Masters of Manufacturing: Calumet Abrasives CEO Jordyn Anderson

HAMMOND IN – Statistics say that family businesses face tough survival odds when the third generation moves into leadership. About 40 percent of U.S. family-owned businesses become second-generation companies, but only 13 out of 100 survive the third generation.
 
Those numbers weigh heavily on Jordyn Anderson’s mind these days, as she carefully juggles leading Calumet Abrasives with being a wife and mother of five young children. 
 
“The statistics aren’t good for the third generation,” Anderson said. “As companies grow, they often break off into smaller subsidiaries, and the more family members that get involved, the more complicated it is for a business to succeed.”

But Calumet Abrasives is defying the odds. It is a family-owned company that has survived and thrived amidst economic ups and downs.

First established shortly after World War II, Anderson’s Swedish immigrant grandfather created a steel-cutting wheel that was used at Great Lakes mills.  Since the company’s inception, Calumet Abrasives – like any other successful long-term company – has adapted its product line to meet the needs and demands of their clients. 

Jordyn’s 74 year old dad John Anderson continues to work 60 hours a week at the Hammond Indiana plant, but his company succession plan put Jordyn in charge 2012.  

“He still feels a tremendous responsibility to this place,” Jordyn said about her father, who began working at Calumet Abrasives at 19, when his father – the company’s founder – died of a heart attack. Since that time, the family business has been his focus.  

“I’m trying very hard to show him he can let go a little, because he can.  And we’ll do fine, and we’ll be okay,” Jordyn said.

The company has grown to 100 employees as the demand for a resin-bonded reinforced grinding wheels has grown. Grinding wheels come in various sizes – like those a dentist uses, all the way to the large ones used in highway construction. Calumet Abrasives specializes in small diameter wheels from one to eight inches, sometimes up to 14 inches. 

Over the years, dwindling demands for steel mill parts pushed Calumet Abrasives into making parts for nearby oil refineries and commercial tool manufacturers. Now the majority of the company’s work is producing grinding wheels for a private commercial brand.  

And while that arrangement has been the mainstay for the company for years, it’s something that needs to be expanded upon in the future, Anderson said.

“Calumet Abrasives, unfortunately, doesn’t have a whole lot of market presence because we manufacture under someone else’s name,” she said. “That’s my biggest challenge as the next generation – to get a more diversified customer base where we have a market presence of our own.” 

While there’s always the threat of competition, the experience and intellectual familiarity with their product and its uses sets Calumet Abrasives ahead of others, Jordyn said. 

Although at one time there was talk of Calumet Abrasives being bought up by a bigger company, it didn’t work out, which has turned out to be a good thing for their 70 plus fulltime employees and their families.

“They still have jobs in the area, but now the pressure’s on,” Jordyn said, “It’s grow or die.” 

So after 78 years, Calumet Abrasives recently hired its first ever salesman.  

“We’ve done a lot of market research and I think we need to offer a higher cost product.

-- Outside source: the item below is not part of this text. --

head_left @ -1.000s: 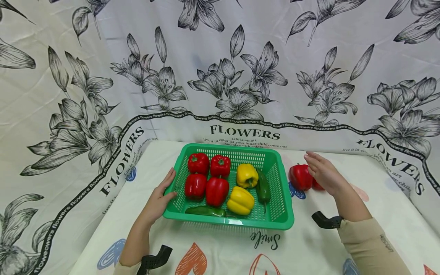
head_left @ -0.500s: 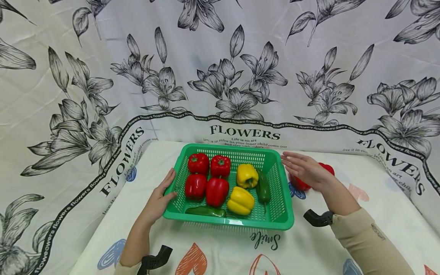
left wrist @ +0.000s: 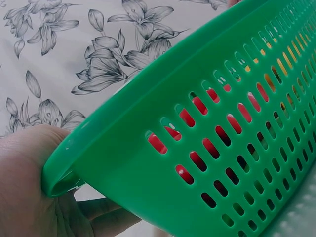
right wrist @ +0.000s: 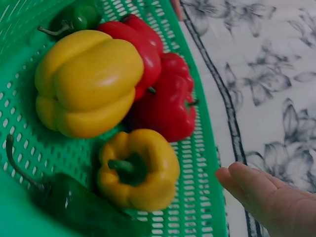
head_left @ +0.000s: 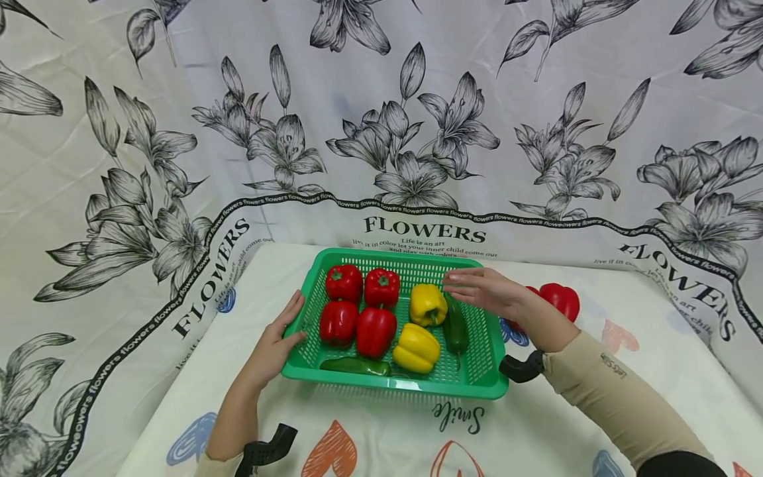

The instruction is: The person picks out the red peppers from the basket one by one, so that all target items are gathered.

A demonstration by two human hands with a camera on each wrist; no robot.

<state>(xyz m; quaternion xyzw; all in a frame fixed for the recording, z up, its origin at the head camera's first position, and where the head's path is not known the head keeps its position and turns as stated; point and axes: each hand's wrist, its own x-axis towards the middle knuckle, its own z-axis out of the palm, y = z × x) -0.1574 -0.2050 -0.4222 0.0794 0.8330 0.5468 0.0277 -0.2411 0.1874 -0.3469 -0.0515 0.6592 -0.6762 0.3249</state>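
Left hand [head_left: 275,343] pinches rim of green basket [head_left: 393,383], fingers partly hidden behind wall. Right hand [head_left: 490,291] above basket's right side, fingers straight, together. Red bell peppers [head_left: 561,300] beside basket, partly covered by right forearm [head_left: 550,326]. Heart-printed tablecloth [head_left: 536,421] beneath; flower-printed fabric [head_left: 256,26] behind.

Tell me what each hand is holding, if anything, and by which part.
The left hand grips the green perforated basket by the rim at its left end. The right hand holds nothing; its fingers are extended.

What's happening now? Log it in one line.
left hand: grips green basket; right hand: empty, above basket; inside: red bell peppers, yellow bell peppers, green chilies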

We can’t compete with the lower cost products coming from overseas,” she said. 
 
Anderson says that one of her biggest concerns is that the public education system has omitted shop classes – and that has made it more difficult to get good, well-trained employees interested in the work Calumet Abrasives does. 
 
Jordyn, an alumni of University of Indiana, says the school system is too focused on getting kids to college.
 
“It’s difficult to translate the message to the next generation that there are good jobs out there without a college degree,” she said. “If college is not for you, you’re going to waste a lot of time and rack up a lot of debt to find out it’s not for you. Many young people don’t realize there are jobs available in which they can make good money without going to college.” 
 
There’s a lot of talk that manufacturing is coming back to the U.S. and that there’s a need to promote these type of jobs, but promoting this alternative isn’t widespread yet, she said.  Calumet Abrasives offers machinist and other skilled labor training for their employees, and they are looking to expand those opportunities.
 
Is there an advantage to being a business in Indiana versus Illinois? 
 
“Some years the economic breaks are in Indiana, sometimes in other states,” Jordyn said. Tax advantages come and go, and companies have to adapt. 
 
“You can’t just pack up and leave when things change that you don’t like,” she said.
 
But balancing family and business is the biggest challenge facing Jordyn these days, along with developing the right relationships and knowing the right people in the industry.
 
“The boom that we were in was fun until 2008,” then things drastically changed, she said. “Now you have to prove yourself all the more to banks for credit and expansion.  You have to constantly prove yourself now.”
 
As for a woman in her position, she’s excited about taking on the challenge and using her experiences to support other women in the industry.
 
“It’s better to be flexible and take care of the people you’ve invested in,” she said. “Things are better today for women and will be more so in the future.” 

Calumet Abrasives is located in Hammond, Indiana.